**What you have to do:** Give back an exact copy of the listing that follows, without the pictures.

**Data below:**
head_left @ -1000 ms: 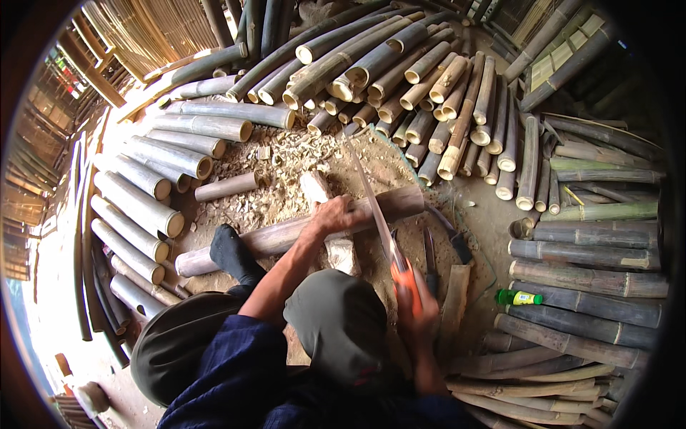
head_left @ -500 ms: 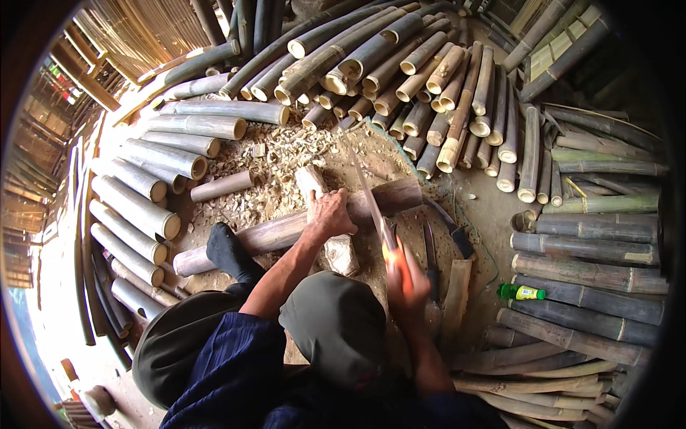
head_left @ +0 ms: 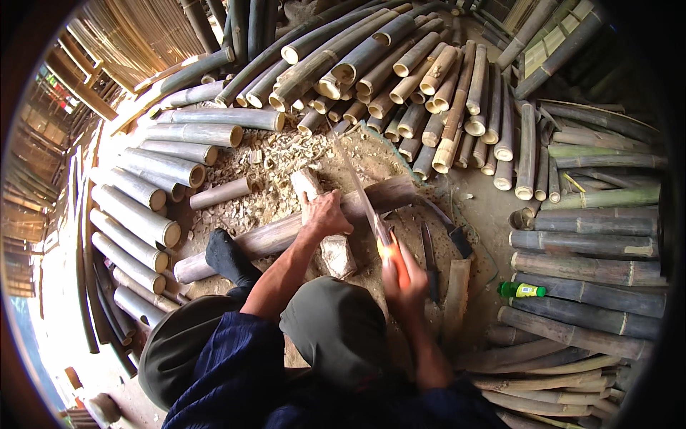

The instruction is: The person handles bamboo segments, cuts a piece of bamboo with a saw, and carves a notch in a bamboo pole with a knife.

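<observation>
A thick brownish bamboo pole [head_left: 286,232] lies slantwise in front of me, crossing over a pale wood block [head_left: 337,256]. My left hand [head_left: 326,214] is clasped over the pole near the block, pressing down on it. In my right hand [head_left: 406,286] is a handsaw [head_left: 366,196] with an orange handle, its long blade lying across the pole to the right of my left hand. The depth of any cut is too small to tell. My dark-socked foot [head_left: 230,256] rests on the pole's left part.
Cut bamboo lengths [head_left: 139,218] line the left side, with a large stack [head_left: 400,71] behind and more poles [head_left: 586,264] at right. Wood chips [head_left: 275,161] cover the ground. A long knife [head_left: 429,250] lies right of the saw. A green bottle [head_left: 520,289] rests on the right-hand poles.
The saw and my right hand have shifted slightly, the blade still across the pole. My left hand and foot keep their places. The whole view has moved a little.
</observation>
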The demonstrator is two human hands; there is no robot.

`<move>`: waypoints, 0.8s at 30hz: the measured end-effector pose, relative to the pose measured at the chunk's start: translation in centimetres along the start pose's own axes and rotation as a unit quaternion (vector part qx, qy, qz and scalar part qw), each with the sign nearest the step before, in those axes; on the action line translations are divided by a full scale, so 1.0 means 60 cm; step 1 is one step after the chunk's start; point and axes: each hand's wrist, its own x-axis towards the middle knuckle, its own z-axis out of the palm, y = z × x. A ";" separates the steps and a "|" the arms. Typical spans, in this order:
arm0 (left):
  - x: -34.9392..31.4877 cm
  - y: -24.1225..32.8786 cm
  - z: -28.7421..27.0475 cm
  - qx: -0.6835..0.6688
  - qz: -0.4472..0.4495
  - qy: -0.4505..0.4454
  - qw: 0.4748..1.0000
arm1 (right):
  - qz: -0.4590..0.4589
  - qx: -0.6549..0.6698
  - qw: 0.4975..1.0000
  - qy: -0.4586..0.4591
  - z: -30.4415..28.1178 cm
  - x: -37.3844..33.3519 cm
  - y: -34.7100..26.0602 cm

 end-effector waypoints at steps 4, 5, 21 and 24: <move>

**Solution for this task:**
head_left @ -1000 ms: 
head_left @ -500 ms: 
head_left @ +0 ms: 

The instruction is: The person handles bamboo segments, cuts a piece of bamboo with a saw, and carves a notch in a bamboo pole with a knife.

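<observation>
A thick brownish bamboo pole [head_left: 286,232] lies slantwise in front of me, crossing over a pale wood block [head_left: 337,256]. My left hand [head_left: 326,214] is clasped over the pole near the block, pressing down on it. In my right hand [head_left: 406,286] is a handsaw [head_left: 366,196] with an orange handle, its long blade lying across the pole to the right of my left hand. The depth of any cut is too small to tell. My dark-socked foot [head_left: 230,256] rests on the pole's left part.
Cut bamboo lengths [head_left: 139,218] line the left side, with a large stack [head_left: 400,71] behind and more poles [head_left: 586,264] at right. Wood chips [head_left: 275,161] cover the ground. A long knife [head_left: 429,250] lies right of the saw. A green bottle [head_left: 520,289] rests on the right-hand poles.
The saw and my right hand have shifted slightly, the blade still across the pole. My left hand and foot keep their places. The whole view has moved a little.
</observation>
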The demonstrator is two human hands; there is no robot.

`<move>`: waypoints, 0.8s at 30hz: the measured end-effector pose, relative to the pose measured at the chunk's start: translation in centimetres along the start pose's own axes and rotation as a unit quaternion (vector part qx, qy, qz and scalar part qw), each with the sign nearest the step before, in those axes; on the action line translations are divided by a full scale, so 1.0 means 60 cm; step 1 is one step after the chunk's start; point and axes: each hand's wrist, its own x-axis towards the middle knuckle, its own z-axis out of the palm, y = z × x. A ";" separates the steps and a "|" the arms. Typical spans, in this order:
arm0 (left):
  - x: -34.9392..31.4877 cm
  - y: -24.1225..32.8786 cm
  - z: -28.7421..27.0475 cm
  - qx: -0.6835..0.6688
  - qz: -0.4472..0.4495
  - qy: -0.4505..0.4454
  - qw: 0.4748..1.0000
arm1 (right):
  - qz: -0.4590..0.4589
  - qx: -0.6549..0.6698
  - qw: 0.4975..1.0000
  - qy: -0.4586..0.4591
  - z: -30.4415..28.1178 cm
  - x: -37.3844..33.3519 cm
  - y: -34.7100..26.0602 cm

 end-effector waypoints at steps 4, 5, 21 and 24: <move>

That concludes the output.